Your task = Which lines hold the string "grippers"? Copy each of them from the material below.

Input =
___

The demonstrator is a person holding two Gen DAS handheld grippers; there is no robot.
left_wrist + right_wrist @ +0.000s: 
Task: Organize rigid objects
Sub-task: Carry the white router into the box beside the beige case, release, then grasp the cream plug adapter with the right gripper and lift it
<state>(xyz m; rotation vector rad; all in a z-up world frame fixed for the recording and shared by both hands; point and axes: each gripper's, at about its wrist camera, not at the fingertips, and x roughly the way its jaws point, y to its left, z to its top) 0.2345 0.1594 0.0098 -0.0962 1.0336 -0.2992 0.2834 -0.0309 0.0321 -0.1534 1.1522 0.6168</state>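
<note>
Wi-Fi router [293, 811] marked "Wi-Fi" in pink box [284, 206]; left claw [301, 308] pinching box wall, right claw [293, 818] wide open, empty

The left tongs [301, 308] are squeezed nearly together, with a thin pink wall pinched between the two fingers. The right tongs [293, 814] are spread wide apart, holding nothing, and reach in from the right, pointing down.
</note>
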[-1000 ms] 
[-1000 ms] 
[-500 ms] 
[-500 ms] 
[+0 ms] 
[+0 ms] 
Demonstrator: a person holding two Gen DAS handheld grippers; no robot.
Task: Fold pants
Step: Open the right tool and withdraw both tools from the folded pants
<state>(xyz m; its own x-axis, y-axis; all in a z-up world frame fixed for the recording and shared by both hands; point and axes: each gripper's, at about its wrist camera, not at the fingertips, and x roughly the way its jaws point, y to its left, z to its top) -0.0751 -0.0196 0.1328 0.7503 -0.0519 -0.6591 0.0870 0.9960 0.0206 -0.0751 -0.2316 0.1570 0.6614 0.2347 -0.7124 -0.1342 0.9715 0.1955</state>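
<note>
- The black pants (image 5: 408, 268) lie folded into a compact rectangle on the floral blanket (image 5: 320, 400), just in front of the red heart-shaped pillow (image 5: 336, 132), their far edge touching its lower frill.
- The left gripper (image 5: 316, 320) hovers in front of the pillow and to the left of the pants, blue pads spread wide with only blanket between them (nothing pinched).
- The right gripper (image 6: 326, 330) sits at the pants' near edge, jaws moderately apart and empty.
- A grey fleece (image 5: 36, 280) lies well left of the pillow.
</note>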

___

Your solution =
The demonstrator is a person holding two Gen DAS handheld grippers; there is no robot.
Demonstrator: a person holding two Gen DAS handheld grippers; no robot.

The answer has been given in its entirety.